→ Work instruction: Some entries follow. Reproduce exactly the lines starting at the one with "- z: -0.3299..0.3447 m" and stopping after the one with "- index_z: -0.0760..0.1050".

→ Stored data entries:
# # # # # # #

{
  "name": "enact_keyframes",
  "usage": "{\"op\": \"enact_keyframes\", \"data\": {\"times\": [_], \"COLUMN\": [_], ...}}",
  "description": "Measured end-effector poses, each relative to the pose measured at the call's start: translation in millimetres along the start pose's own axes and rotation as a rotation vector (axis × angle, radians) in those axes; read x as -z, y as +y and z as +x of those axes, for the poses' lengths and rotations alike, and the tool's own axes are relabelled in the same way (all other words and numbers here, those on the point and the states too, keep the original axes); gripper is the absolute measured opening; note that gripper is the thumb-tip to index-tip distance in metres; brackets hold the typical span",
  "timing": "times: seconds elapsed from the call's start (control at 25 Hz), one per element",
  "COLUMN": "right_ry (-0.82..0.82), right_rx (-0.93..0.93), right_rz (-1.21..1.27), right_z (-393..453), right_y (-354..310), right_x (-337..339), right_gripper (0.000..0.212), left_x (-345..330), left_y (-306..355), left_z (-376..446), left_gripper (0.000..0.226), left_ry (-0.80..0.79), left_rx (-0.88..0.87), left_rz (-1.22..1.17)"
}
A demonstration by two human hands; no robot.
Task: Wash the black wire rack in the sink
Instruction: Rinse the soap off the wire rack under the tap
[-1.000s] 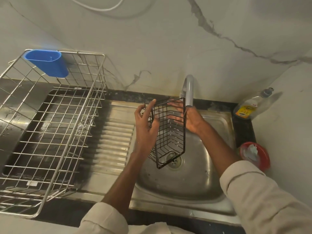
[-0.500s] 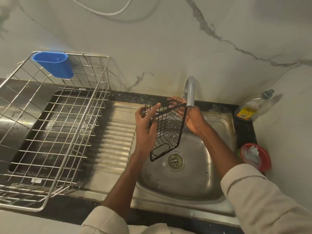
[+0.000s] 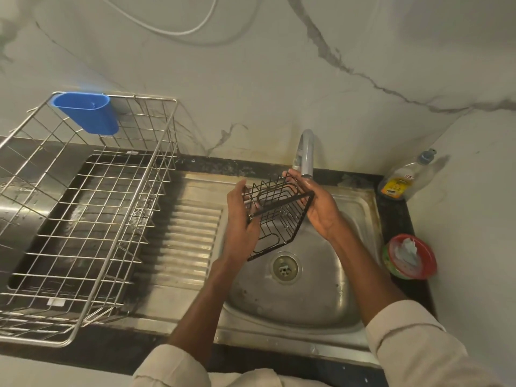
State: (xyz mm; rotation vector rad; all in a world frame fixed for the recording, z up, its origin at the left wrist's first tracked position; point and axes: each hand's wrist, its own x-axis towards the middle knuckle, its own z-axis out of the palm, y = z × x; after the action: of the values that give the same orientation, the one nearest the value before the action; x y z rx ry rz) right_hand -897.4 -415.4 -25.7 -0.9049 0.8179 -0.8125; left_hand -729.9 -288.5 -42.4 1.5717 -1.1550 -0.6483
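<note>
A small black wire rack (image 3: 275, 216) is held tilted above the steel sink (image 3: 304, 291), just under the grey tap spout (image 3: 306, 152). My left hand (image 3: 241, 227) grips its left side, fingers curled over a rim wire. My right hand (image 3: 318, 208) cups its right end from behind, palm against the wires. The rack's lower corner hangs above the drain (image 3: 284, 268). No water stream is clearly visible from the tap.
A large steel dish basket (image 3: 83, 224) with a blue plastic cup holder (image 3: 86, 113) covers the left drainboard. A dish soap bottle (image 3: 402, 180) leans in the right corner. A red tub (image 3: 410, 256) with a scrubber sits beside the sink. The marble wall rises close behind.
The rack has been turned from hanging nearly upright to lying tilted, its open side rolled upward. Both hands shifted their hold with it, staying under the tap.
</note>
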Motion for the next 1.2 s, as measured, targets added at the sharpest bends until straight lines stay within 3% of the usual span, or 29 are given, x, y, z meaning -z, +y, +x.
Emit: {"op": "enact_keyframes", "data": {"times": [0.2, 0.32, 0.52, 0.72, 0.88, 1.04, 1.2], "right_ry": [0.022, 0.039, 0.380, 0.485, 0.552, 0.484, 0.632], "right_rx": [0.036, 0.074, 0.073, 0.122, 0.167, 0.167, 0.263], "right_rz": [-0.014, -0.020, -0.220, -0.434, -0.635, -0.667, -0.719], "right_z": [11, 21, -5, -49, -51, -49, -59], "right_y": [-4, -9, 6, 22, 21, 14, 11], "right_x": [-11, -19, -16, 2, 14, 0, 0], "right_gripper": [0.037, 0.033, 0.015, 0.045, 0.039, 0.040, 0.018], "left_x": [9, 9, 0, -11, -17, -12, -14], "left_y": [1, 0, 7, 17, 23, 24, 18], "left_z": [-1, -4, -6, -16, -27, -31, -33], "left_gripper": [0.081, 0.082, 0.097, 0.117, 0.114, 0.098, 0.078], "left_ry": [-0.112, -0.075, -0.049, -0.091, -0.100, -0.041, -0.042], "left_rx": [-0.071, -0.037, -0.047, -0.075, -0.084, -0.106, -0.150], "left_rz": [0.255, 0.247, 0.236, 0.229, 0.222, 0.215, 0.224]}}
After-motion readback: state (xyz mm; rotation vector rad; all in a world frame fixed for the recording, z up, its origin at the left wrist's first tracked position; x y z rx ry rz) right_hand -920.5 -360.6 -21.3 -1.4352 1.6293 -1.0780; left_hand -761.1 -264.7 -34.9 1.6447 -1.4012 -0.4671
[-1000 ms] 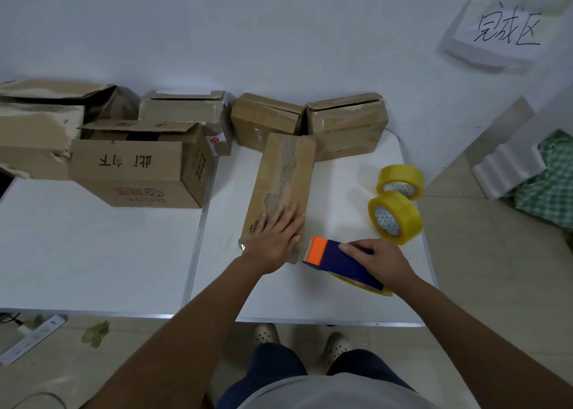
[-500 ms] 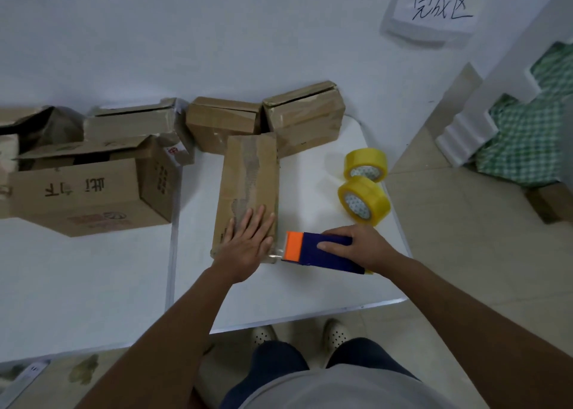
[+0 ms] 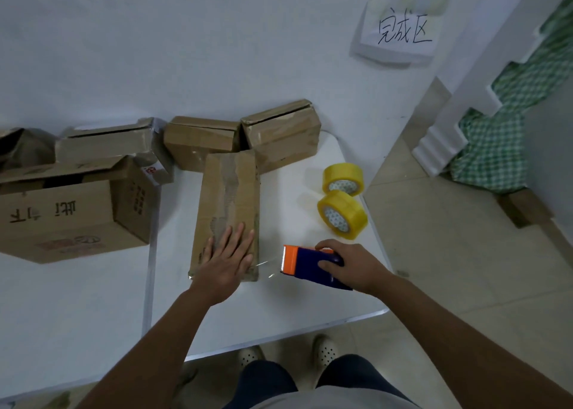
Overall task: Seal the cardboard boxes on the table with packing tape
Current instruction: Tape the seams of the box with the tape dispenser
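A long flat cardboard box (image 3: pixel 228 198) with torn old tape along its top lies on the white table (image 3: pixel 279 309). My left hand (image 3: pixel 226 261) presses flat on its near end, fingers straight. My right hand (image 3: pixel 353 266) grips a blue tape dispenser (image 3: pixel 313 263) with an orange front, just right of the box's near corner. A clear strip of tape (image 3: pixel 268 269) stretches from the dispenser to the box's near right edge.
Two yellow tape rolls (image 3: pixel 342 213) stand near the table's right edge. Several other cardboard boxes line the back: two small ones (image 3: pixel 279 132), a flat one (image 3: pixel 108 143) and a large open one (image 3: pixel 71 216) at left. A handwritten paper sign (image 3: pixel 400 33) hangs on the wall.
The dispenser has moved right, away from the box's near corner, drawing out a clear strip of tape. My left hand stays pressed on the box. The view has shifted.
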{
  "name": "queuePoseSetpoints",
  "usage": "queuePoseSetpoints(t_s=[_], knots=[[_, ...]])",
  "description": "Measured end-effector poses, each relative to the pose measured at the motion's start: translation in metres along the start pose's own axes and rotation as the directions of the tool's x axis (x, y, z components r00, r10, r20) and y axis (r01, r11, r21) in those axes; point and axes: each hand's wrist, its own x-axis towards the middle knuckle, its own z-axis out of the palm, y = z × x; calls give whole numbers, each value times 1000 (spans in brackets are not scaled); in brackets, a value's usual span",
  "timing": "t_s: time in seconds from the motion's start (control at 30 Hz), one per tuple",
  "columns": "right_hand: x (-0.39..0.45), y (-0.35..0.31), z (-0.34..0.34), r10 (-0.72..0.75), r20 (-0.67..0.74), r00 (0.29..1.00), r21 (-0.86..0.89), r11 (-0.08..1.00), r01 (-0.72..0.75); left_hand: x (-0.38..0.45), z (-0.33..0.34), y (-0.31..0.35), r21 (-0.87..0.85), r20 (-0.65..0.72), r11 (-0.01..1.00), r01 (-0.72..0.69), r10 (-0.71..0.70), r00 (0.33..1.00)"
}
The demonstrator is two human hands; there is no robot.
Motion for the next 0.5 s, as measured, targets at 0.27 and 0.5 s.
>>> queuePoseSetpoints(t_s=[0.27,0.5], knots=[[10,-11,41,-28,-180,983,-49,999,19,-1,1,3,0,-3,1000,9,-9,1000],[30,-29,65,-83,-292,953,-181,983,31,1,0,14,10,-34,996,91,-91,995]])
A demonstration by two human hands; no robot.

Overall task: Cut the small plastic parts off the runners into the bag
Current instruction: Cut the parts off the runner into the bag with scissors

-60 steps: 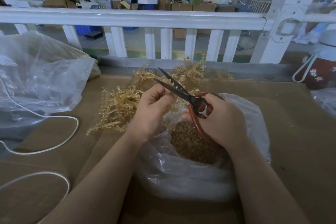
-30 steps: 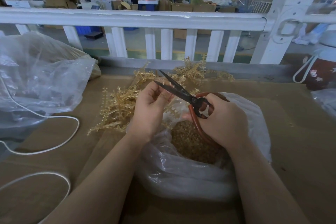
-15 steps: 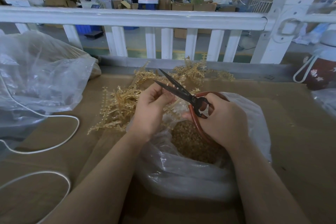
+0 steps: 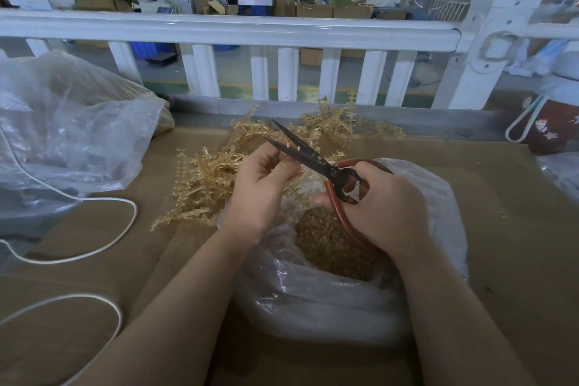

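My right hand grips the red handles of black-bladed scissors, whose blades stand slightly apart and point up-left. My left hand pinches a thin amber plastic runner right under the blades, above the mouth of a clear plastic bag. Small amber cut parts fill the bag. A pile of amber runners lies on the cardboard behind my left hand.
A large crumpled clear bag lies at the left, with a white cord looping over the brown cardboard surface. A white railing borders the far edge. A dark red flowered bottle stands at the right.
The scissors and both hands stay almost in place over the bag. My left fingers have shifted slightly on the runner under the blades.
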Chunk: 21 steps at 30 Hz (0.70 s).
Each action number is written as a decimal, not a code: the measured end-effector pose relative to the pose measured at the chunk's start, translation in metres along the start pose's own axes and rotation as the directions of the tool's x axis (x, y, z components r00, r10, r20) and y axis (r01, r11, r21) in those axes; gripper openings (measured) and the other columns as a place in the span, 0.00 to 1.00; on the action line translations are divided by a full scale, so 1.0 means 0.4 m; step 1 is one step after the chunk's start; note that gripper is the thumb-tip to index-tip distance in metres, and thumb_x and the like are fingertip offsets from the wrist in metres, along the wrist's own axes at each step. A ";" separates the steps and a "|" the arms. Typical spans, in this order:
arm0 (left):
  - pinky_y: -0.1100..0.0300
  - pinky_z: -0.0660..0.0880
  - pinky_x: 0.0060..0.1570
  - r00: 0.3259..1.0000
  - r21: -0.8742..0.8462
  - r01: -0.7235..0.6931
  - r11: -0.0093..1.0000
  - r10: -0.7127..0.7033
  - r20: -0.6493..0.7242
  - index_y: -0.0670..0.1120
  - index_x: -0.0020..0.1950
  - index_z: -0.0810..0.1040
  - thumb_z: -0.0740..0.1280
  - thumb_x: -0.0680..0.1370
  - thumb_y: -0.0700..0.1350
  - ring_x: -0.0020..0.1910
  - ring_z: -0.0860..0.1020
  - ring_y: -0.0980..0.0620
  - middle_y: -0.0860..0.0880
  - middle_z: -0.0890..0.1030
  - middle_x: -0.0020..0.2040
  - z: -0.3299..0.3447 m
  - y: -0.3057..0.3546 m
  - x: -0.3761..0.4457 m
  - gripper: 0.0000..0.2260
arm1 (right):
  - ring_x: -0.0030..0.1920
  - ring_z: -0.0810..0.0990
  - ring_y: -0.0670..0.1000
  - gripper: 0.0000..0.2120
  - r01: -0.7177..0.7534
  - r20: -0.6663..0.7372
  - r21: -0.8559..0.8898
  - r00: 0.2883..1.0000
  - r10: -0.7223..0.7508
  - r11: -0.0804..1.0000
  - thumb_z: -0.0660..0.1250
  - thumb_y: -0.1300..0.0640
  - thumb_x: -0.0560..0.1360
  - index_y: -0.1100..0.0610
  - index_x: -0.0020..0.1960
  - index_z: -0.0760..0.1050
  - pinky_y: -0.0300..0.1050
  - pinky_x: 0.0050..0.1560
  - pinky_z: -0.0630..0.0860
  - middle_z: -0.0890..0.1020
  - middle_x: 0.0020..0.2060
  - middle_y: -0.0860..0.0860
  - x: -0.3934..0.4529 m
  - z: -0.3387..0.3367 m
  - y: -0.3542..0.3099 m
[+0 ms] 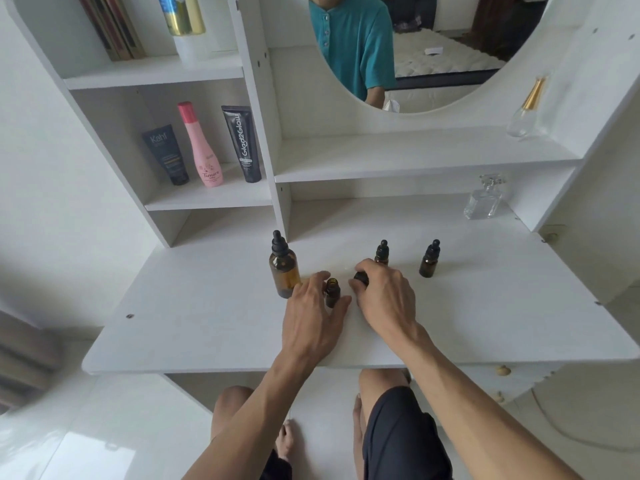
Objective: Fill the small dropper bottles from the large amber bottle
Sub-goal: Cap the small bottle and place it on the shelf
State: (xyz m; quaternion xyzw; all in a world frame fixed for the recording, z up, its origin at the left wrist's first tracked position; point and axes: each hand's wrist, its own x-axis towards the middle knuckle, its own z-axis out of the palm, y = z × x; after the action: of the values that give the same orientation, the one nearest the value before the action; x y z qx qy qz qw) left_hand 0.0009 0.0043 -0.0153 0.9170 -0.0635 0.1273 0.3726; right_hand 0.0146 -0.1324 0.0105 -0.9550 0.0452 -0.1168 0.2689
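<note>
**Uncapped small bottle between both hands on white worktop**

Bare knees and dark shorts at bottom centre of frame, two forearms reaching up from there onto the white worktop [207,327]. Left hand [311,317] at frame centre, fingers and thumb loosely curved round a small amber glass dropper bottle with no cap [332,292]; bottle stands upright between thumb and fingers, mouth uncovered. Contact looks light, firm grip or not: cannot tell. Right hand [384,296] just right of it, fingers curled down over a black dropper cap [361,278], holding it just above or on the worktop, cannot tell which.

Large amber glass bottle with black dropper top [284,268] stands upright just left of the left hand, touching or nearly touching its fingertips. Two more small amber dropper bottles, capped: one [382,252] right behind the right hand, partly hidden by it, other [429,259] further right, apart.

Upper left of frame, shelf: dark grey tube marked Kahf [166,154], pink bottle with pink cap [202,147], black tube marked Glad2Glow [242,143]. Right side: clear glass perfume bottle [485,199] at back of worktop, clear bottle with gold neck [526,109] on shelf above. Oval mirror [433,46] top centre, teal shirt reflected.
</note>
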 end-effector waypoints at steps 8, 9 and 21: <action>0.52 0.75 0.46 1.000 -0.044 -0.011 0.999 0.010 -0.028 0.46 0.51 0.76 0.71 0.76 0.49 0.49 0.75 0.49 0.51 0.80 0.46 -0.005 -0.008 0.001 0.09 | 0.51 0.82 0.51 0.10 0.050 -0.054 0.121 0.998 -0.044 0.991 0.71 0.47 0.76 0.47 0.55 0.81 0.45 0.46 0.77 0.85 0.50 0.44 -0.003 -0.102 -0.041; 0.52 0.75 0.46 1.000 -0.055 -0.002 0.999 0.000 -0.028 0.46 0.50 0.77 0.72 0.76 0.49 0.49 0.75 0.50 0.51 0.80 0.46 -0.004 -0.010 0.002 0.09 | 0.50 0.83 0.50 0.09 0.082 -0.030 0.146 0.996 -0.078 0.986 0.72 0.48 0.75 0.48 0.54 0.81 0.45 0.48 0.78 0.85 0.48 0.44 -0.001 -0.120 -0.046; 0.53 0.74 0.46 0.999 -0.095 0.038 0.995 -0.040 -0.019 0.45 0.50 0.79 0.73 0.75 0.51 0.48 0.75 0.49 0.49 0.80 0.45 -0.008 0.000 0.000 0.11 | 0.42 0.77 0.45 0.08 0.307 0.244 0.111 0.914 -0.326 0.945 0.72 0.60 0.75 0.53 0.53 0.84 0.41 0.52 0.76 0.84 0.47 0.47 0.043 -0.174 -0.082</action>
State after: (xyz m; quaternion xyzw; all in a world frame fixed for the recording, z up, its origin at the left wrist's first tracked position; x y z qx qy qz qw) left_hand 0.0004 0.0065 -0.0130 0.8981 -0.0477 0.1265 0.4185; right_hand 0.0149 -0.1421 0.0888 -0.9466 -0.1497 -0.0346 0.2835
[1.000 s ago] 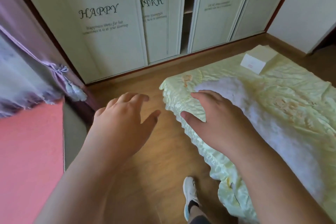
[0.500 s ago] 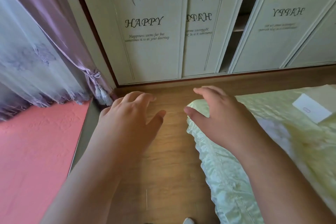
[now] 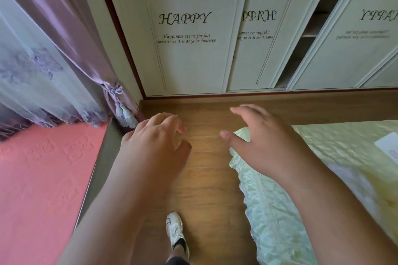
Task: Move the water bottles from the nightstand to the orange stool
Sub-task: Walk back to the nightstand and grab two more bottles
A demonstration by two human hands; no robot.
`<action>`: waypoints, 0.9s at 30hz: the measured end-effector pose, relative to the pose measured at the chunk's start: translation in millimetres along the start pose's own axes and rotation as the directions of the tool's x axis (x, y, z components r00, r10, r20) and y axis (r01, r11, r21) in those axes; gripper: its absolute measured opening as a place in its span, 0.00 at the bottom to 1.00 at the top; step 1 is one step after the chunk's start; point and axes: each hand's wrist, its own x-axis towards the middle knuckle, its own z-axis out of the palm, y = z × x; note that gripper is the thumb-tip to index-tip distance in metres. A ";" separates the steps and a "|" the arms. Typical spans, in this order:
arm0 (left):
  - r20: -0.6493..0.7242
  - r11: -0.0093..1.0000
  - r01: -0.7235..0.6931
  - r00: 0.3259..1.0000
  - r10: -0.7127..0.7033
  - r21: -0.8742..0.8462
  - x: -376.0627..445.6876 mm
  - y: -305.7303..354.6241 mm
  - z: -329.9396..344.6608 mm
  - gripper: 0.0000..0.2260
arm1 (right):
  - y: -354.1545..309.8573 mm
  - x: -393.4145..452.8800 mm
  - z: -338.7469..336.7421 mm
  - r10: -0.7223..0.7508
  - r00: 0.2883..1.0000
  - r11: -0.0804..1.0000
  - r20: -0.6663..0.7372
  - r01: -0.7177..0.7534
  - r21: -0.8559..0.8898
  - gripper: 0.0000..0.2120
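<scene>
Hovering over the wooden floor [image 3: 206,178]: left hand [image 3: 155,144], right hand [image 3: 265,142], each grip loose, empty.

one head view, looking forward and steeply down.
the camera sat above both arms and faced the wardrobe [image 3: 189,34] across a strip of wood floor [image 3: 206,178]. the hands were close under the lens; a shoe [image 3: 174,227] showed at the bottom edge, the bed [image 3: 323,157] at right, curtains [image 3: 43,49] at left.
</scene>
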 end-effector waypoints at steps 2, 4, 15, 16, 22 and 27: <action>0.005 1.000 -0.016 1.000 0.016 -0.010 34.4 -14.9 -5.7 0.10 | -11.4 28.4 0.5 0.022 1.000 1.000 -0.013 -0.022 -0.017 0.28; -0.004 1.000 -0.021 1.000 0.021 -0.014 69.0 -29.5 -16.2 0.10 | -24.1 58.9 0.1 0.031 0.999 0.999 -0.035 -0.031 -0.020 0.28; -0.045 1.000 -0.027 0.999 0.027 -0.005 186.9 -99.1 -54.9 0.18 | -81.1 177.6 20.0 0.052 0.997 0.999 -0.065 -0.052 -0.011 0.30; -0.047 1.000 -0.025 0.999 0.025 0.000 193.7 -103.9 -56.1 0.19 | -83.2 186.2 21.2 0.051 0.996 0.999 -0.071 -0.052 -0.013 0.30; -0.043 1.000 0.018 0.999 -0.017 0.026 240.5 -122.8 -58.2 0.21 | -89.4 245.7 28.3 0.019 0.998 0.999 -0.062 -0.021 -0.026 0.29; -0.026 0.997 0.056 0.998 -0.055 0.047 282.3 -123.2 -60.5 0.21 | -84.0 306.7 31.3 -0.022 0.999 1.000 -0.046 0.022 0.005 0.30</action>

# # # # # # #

→ Response below:
  - z: -0.3299..0.3447 m
  - y: -0.3057..0.3546 m
  - x: -0.3761..0.4457 m
  - gripper: 0.0000..0.2260
arm1 (right):
  - ring_x: -0.0030..0.1920
  - ring_z: -0.0810..0.0990
  - ring_y: -0.0670..0.1000
  - gripper: 0.0000..0.2120
  - r01: -0.7177..0.7534
  - r20: -0.6663..0.7372
  - r21: -0.8559..0.8898
  - r00: 0.2883..1.0000
  - r10: -0.7223..0.7508
  - r11: -0.0804..1.0000
  - thumb_z: -0.0660..0.1250
  - thumb_y: -0.1300..0.0640
  - thumb_x: -0.0560..0.1360
  - index_y: -0.1100..0.0610
  - index_x: -0.0020..0.1960
  - index_z: -0.0760..0.1050

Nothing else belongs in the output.